DATA BELOW.
▼
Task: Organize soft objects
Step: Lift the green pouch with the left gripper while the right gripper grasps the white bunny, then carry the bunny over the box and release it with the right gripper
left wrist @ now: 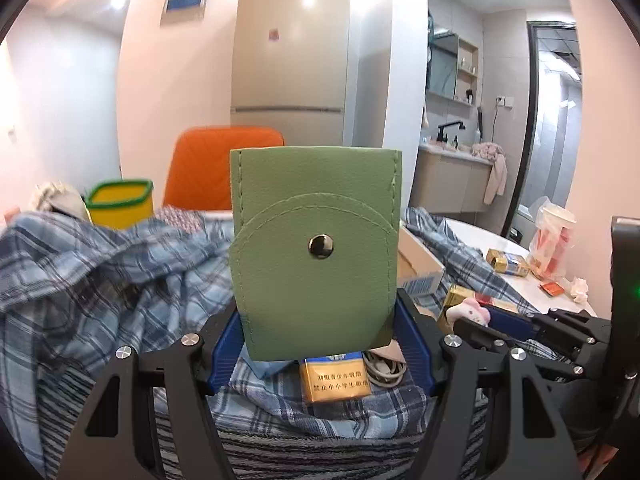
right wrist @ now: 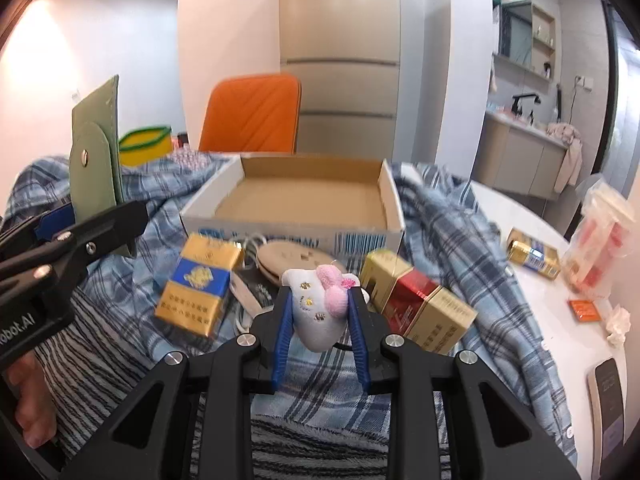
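Green leather-look pouch (left wrist: 316, 248), snap button at its centre, stands upright between the blue pads of the left gripper (left wrist: 320, 334), which clamps it by its lower edge and holds it clear of the clutter below. Beside it, the right gripper (right wrist: 320, 300) has its jaws drawn in narrow around a small white plush toy (right wrist: 316, 312) with pink pompoms, the pads pressing its sides; the toy sits raised above the plaid shirt (right wrist: 452, 232) spread over the table (right wrist: 532, 280). An open cardboard box (right wrist: 296, 200) rests on the shirt just beyond the toy, its floor bare. A blue-and-gold cigarette pack (right wrist: 198, 292) lies left of the toy, a red-and-gold pack (right wrist: 420, 304) right of it, and a coiled white cable (right wrist: 252, 248) and a round beige item lie between the packs and the box. Further right on the white tabletop sit another gold pack (right wrist: 534, 254), a clear bag of red items (right wrist: 604, 240) and a crumpled tissue (right wrist: 618, 326). An orange chair (right wrist: 252, 112) and a tall refrigerator (right wrist: 340, 40) stand behind; a yellow container with a green rim (right wrist: 144, 146) sits at the far left. A person's hand (right wrist: 28, 400) shows at the lower left edge.
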The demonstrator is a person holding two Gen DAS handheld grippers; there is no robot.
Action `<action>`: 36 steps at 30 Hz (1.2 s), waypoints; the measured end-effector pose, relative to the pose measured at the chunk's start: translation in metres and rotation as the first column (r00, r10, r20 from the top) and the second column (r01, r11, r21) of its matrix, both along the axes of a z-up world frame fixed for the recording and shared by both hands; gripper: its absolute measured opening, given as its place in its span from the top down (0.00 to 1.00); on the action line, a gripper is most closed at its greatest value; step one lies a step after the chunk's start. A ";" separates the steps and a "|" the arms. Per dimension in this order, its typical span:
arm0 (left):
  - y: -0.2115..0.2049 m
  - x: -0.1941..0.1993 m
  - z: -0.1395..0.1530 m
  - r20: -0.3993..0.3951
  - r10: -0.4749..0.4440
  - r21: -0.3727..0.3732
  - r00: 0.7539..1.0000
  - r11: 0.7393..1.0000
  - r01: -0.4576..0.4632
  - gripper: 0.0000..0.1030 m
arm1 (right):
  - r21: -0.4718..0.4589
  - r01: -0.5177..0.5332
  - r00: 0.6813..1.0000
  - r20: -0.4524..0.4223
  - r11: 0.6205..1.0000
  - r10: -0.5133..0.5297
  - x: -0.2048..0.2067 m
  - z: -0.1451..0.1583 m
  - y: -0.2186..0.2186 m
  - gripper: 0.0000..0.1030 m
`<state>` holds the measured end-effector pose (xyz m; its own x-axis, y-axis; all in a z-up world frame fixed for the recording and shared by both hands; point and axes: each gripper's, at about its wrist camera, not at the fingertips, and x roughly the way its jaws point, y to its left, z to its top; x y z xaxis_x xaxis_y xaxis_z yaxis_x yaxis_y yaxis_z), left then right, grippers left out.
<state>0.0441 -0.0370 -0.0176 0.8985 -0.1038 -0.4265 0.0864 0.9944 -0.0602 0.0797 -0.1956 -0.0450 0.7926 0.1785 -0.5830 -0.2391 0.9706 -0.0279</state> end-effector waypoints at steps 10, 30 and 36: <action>-0.007 -0.038 0.029 0.203 0.012 0.071 0.979 0.997 -0.027 0.34 | 0.016 0.057 0.949 0.309 0.998 -0.059 -0.050 0.041 -0.006 0.72; 0.005 -0.010 0.105 0.480 0.010 0.058 0.877 0.997 -0.043 0.34 | 0.076 0.057 0.834 0.545 0.995 -0.089 0.008 0.158 0.013 0.72; 0.012 0.024 0.100 0.506 0.043 0.027 0.861 0.998 -0.065 0.34 | 0.077 0.078 0.834 0.541 0.994 -0.107 0.060 0.153 0.024 0.72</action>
<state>0.0685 -0.0252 0.0819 0.9956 -0.0411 0.0844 0.0396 0.9990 0.0183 0.1394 -0.1716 0.1078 0.9934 0.1054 -0.0452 -0.1086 0.9910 -0.0776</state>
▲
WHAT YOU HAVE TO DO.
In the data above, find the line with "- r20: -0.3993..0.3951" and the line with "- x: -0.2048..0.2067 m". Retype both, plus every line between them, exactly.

SOLUTION TO THIS EXERCISE.
  - r20: -0.3993..0.3951
  - r10: -0.4749..0.4440
  - r21: -0.3727..0.3732
  - r00: 0.7539..1.0000
  - r11: 0.7393..1.0000
  - r01: -0.4576..0.4632
  - gripper: 0.0000..0.1030 m
arm1 (right):
  - r21: -0.4718..0.4589
  - r01: -0.5177..0.5332
  - r00: 0.6813..1.0000
  - r20: -0.4524..0.4223
  - r11: 0.6205..1.0000
  - r10: -0.5133..0.5297
  - x: -0.2048..0.2067 m

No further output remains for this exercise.